The foreign currency reserve of the Ministry of Public Finance (MFP) is about EUR 6.3 billion and is made available to the State Treasury for prudential purposes, in order to limit the risk of refinancing, a press release informs on Thursday.
The Ministry specifies that the government debt management strategy was revised for 2017-2019 to be in line with the budgetary indicators provided by the medium-term fiscal and budgetary strategy and to complement the previous strategic document.
According to the cited source, the MFP main objectives in regard to the government debt management for 2017-2019 are the development of the domestic government bonds market, the limitation of risks associated with the government debt portfolio and the need to finance the central public administration as a result of costs minimization over medium and long term.

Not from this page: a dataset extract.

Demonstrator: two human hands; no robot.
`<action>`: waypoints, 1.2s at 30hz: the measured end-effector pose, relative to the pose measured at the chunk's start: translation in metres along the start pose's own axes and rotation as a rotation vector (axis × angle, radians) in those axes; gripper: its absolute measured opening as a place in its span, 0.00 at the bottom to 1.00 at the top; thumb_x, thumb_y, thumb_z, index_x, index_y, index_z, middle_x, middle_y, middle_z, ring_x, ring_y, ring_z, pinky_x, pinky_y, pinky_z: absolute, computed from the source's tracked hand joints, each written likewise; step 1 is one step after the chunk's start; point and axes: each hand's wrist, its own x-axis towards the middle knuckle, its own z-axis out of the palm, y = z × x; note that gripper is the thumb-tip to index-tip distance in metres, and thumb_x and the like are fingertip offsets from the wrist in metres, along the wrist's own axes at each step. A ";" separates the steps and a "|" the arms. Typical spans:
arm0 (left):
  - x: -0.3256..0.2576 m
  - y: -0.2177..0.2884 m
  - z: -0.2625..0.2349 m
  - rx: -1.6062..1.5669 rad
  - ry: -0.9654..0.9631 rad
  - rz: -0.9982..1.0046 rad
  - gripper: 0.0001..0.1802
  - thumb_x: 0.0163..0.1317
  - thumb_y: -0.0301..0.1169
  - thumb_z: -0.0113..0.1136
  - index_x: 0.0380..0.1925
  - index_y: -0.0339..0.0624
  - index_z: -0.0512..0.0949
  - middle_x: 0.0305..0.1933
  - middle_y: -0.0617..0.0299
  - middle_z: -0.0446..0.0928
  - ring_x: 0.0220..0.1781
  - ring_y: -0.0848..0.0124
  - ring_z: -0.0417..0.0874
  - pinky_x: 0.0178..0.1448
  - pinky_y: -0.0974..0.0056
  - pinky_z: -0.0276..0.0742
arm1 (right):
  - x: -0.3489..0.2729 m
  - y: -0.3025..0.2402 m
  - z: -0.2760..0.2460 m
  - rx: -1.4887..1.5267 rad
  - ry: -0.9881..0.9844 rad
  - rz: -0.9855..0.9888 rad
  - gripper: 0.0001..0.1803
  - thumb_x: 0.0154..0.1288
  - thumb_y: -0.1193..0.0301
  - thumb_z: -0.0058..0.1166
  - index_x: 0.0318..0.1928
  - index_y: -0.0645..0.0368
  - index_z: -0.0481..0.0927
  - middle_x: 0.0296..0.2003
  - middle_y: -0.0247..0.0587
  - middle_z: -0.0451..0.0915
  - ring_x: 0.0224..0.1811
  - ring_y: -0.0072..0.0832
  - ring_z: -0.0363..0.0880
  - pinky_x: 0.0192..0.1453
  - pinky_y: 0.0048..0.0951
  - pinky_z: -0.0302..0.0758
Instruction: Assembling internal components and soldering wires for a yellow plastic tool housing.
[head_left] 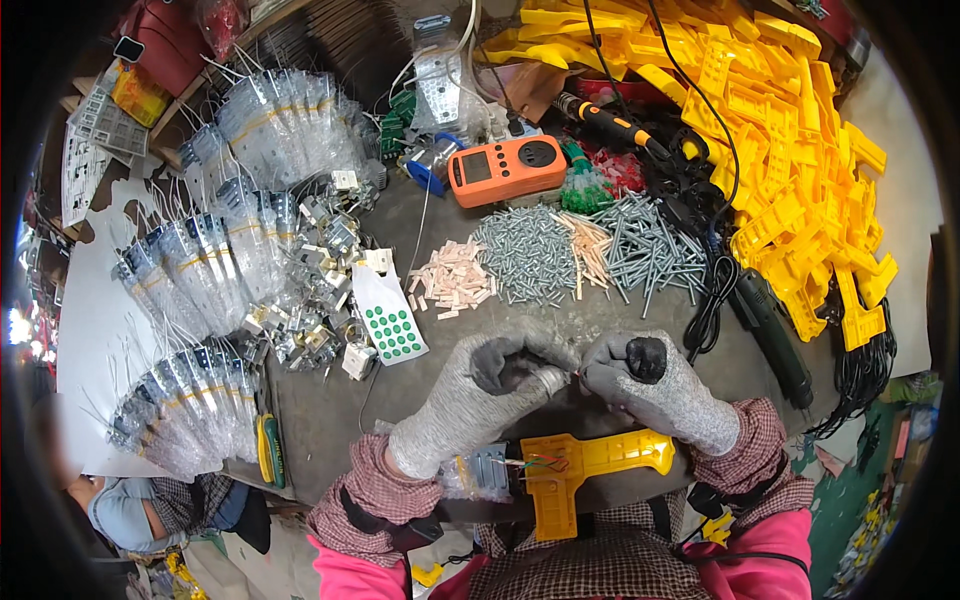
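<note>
Both hands wear grey gloves. My left hand [500,375] is curled with its thumb and fingertips pressed together near the table's front. Close beside it, my right hand [650,380] is closed in a pinch, its fingertips almost meeting the left ones. Whatever lies between the fingertips is too small to make out. Below the hands, a yellow pistol-shaped plastic housing [566,482] lies at the table edge in front of me. Thin coloured wires [545,461] run into it from a bubble-wrapped panel [480,473] on its left, partly hidden by my left forearm.
Ahead lie piles of pinkish small pieces [455,278], short screws [525,255] and long screws [655,245]. An orange meter [507,170] stands behind. Yellow housings [790,170] heap at right, near a dark electric screwdriver [770,335]. Wrapped panels [195,265] and green-yellow cutters [270,450] sit left.
</note>
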 end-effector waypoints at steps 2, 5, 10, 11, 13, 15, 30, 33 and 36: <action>0.000 0.000 0.002 0.232 -0.040 0.144 0.09 0.62 0.22 0.67 0.43 0.35 0.82 0.44 0.58 0.82 0.48 0.71 0.83 0.56 0.66 0.78 | 0.002 0.003 0.002 -0.016 0.032 -0.031 0.08 0.74 0.68 0.52 0.40 0.60 0.79 0.30 0.24 0.76 0.29 0.10 0.69 0.34 0.16 0.68; -0.003 -0.002 0.001 0.179 0.037 0.178 0.10 0.62 0.21 0.66 0.44 0.35 0.83 0.44 0.56 0.82 0.48 0.69 0.83 0.56 0.66 0.77 | 0.000 -0.003 0.000 -0.063 0.019 -0.095 0.09 0.75 0.68 0.50 0.47 0.60 0.77 0.33 0.28 0.76 0.32 0.13 0.71 0.38 0.17 0.71; 0.001 -0.008 -0.004 0.288 -0.001 0.264 0.11 0.63 0.19 0.65 0.45 0.36 0.82 0.46 0.57 0.80 0.50 0.70 0.82 0.56 0.67 0.77 | 0.006 0.004 0.001 -0.137 -0.036 -0.264 0.17 0.77 0.68 0.44 0.61 0.59 0.70 0.34 0.31 0.76 0.32 0.15 0.72 0.39 0.17 0.71; 0.001 -0.011 -0.005 0.205 -0.049 0.279 0.11 0.63 0.18 0.65 0.46 0.36 0.82 0.48 0.58 0.79 0.51 0.72 0.81 0.54 0.69 0.77 | 0.004 -0.006 0.001 -0.068 -0.021 -0.199 0.18 0.77 0.68 0.45 0.62 0.61 0.68 0.32 0.30 0.77 0.29 0.13 0.69 0.35 0.16 0.68; 0.001 -0.014 0.001 0.204 -0.051 0.289 0.12 0.64 0.19 0.64 0.47 0.36 0.82 0.48 0.58 0.79 0.51 0.72 0.81 0.54 0.69 0.77 | 0.004 -0.005 -0.006 -0.068 -0.057 -0.156 0.28 0.76 0.66 0.44 0.71 0.62 0.59 0.29 0.31 0.79 0.25 0.13 0.66 0.31 0.16 0.64; 0.000 -0.001 0.004 0.147 -0.024 0.152 0.12 0.63 0.19 0.65 0.48 0.35 0.83 0.49 0.55 0.83 0.55 0.69 0.82 0.61 0.64 0.77 | 0.004 -0.006 -0.003 -0.099 -0.101 -0.169 0.29 0.76 0.68 0.43 0.74 0.59 0.56 0.30 0.29 0.77 0.26 0.13 0.66 0.31 0.17 0.65; -0.001 -0.001 0.009 0.027 -0.061 0.038 0.11 0.64 0.20 0.65 0.47 0.35 0.82 0.51 0.57 0.81 0.56 0.71 0.81 0.60 0.64 0.77 | -0.002 -0.012 -0.014 -0.154 -0.249 -0.112 0.38 0.76 0.71 0.46 0.79 0.57 0.45 0.36 0.29 0.79 0.32 0.15 0.71 0.37 0.18 0.71; -0.003 0.000 0.004 0.035 0.060 0.099 0.09 0.64 0.20 0.64 0.44 0.35 0.81 0.49 0.58 0.80 0.55 0.72 0.80 0.60 0.65 0.76 | -0.005 -0.012 -0.013 -0.212 -0.173 -0.101 0.33 0.77 0.69 0.46 0.77 0.58 0.54 0.38 0.30 0.78 0.33 0.15 0.70 0.39 0.19 0.71; -0.001 -0.006 -0.006 0.244 0.011 0.263 0.10 0.65 0.19 0.61 0.46 0.35 0.79 0.48 0.59 0.80 0.52 0.74 0.80 0.57 0.68 0.77 | 0.003 0.002 -0.014 -0.296 -0.117 -0.196 0.28 0.78 0.69 0.45 0.74 0.59 0.60 0.38 0.31 0.77 0.35 0.16 0.71 0.42 0.21 0.72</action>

“In order to increase the individuals accessibility to the purchase of government bonds, the ‘Tezaur Programme’ will be introduced, through which the population will be able to subscribe treasury bonds at the State Treasury territorial units, and the FIDELIS programme of government bonds for the population through the stock market will continue,” the source informs.
According to MFP, during 2017-2019, Romania will cover its funding needs by issuing government bonds issued on the domestic market, by issuing Eurobonds on international capital markets and, in addition, by contracting foreign loans from official creditors (financial international institutions) on advantageous conditions for the Romanian state.
Estimated budget deficit of the central administration in 2017 – 3.35% of GDP
MFP estimates a budget deficit of 3.25% of GDP in 2017, calculated on the basis of cash data by applying the EU methodology, the government debt management strategy for 2017-2019 reads.
Economic growth is forecast at 5.2% and a nominal GDP amounting to RON 816.5 billion. The current account deficit is estimated at 2.4% of GDP, the inflation rate at 1.9% at the end of the year.
MFP expects gross funding needs at EUR 63.9 billion.
The Finance Ministry also says that external shocks associated with risks could lead to lower economic growth, by falling exports or capital exit, could increase the funding risks in less advantageous funding conditions, corroborated with an increased risk from investors.